Print the lines exactly. Start at the first line of the material below, end with the line that contains "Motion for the", and skip all pictures.

##### Data under study

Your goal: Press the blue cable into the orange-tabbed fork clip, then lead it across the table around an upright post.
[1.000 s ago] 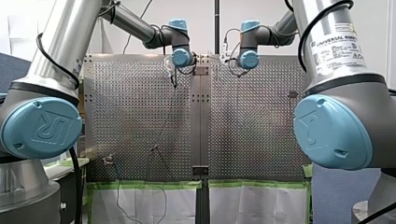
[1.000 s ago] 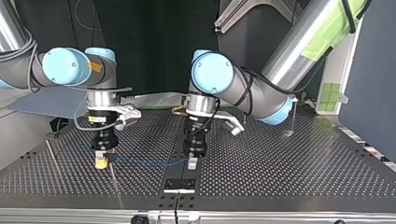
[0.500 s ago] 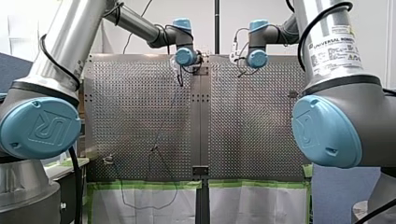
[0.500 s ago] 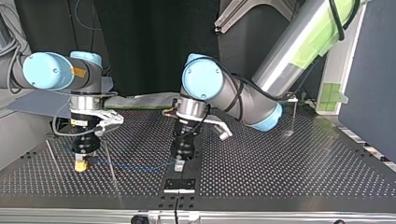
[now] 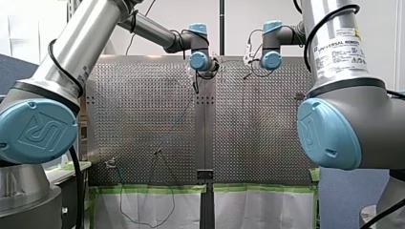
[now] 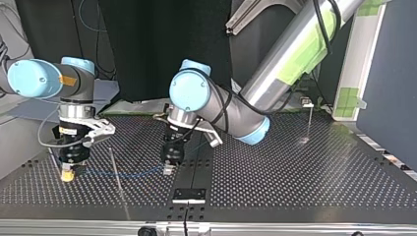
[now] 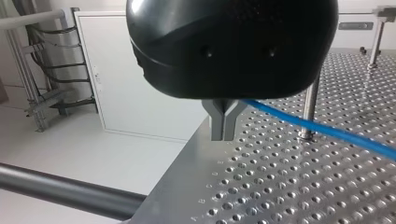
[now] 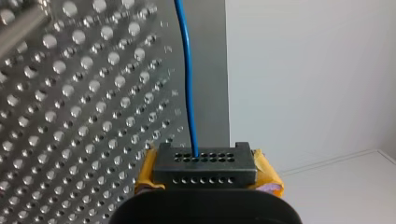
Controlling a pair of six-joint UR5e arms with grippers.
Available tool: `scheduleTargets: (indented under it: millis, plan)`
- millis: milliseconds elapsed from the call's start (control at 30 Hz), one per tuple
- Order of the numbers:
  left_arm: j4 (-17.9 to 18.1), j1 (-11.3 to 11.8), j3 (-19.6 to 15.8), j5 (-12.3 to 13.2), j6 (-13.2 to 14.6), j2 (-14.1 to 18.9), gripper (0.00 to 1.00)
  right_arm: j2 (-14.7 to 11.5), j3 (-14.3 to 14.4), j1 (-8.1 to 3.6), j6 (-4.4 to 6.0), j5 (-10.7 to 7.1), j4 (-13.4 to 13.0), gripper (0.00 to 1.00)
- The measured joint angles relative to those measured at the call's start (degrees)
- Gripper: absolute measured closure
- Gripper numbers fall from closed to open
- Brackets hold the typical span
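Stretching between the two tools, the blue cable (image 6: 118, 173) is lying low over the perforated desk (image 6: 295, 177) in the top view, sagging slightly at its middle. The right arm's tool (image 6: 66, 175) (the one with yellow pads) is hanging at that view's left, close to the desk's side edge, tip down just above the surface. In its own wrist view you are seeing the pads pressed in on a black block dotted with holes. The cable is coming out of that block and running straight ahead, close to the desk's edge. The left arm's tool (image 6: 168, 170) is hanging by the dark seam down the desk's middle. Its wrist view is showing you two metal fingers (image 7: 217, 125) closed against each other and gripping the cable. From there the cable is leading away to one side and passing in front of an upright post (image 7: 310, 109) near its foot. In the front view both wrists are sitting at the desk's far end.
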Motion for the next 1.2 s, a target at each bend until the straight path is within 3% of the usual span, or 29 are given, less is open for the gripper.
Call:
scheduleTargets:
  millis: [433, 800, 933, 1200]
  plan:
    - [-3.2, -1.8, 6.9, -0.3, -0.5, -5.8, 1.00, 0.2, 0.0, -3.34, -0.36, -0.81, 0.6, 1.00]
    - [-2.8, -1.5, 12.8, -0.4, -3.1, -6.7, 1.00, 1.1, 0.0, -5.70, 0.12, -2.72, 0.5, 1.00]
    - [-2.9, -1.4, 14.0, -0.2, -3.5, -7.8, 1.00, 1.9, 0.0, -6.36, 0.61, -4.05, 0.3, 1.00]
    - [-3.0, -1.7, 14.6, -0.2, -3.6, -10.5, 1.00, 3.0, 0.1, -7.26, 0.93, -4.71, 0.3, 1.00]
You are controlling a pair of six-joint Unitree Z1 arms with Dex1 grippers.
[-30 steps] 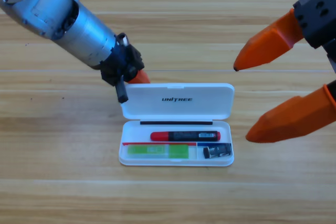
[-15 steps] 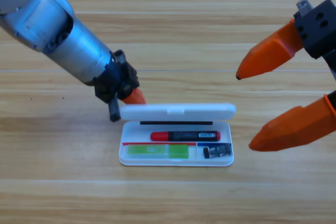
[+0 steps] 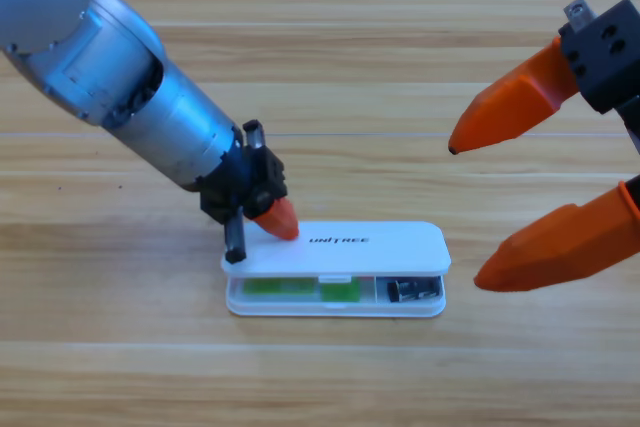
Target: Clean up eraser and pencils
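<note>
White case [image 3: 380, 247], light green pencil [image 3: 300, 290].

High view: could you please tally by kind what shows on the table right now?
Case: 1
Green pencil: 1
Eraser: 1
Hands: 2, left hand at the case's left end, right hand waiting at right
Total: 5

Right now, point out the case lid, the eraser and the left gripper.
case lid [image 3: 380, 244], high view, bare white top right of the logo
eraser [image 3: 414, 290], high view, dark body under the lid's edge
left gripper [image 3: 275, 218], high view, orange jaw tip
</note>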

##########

> _Task result_:
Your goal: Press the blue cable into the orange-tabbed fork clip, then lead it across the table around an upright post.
[1.000 s ago] 
[1.000 s ago] 
[0.500 s ago] 
[0.500 s ago] 
[now] 
[now] 
[now] 
[now] 
Controlling a pair of six-joint UR5e arms with grippers.
Available tool: `scheduleTargets: (indented under it: millis, plan)`
- millis: milliseconds elapsed from the call's start (control at 30 Hz), one per tuple
- Order of the numbers:
  left_arm: j4 (-17.9 to 18.1), j1 (-11.3 to 11.8), j3 (-19.6 to 15.8), j5 (-12.3 to 13.2), j6 (-13.2 to 14.6), j2 (-14.1 to 18.9), gripper (0.00 to 1.00)
  right_arm: j2 (-14.7 to 11.5), j3 (-14.3 to 14.4), j1 (-8.1 to 3.6), j6 (-4.4 to 6.0), j5 (-10.7 to 7.1), j4 (-13.4 to 13.0), gripper (0.00 to 1.00)
- The measured joint angles relative to those measured at the call's start (degrees)
- Gripper: absolute measured closure
- Gripper numbers fall from closed to open
- Brackets hold the typical span
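Stretching between the two tools, the blue cable (image 6: 118, 173) is lying low over the perforated desk (image 6: 295, 177) in the top view, sagging slightly at its middle. The right arm's tool (image 6: 66, 175) (the one with yellow pads) is hanging at that view's left, close to the desk's side edge, tip down just above the surface. In its own wrist view you are seeing the pads pressed in on a black block dotted with holes. The cable is coming out of that block and running straight ahead, close to the desk's edge. The left arm's tool (image 6: 168, 170) is hanging by the dark seam down the desk's middle. Its wrist view is showing you two metal fingers (image 7: 217, 125) closed against each other and gripping the cable. From there the cable is leading away to one side and passing in front of an upright post (image 7: 310, 109) near its foot. In the front view both wrists are sitting at the desk's far end.
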Motion for the next 1.2 s, a target at each bend until the straight path is within 3% of the usual span, or 29 are given, less is open for the gripper.

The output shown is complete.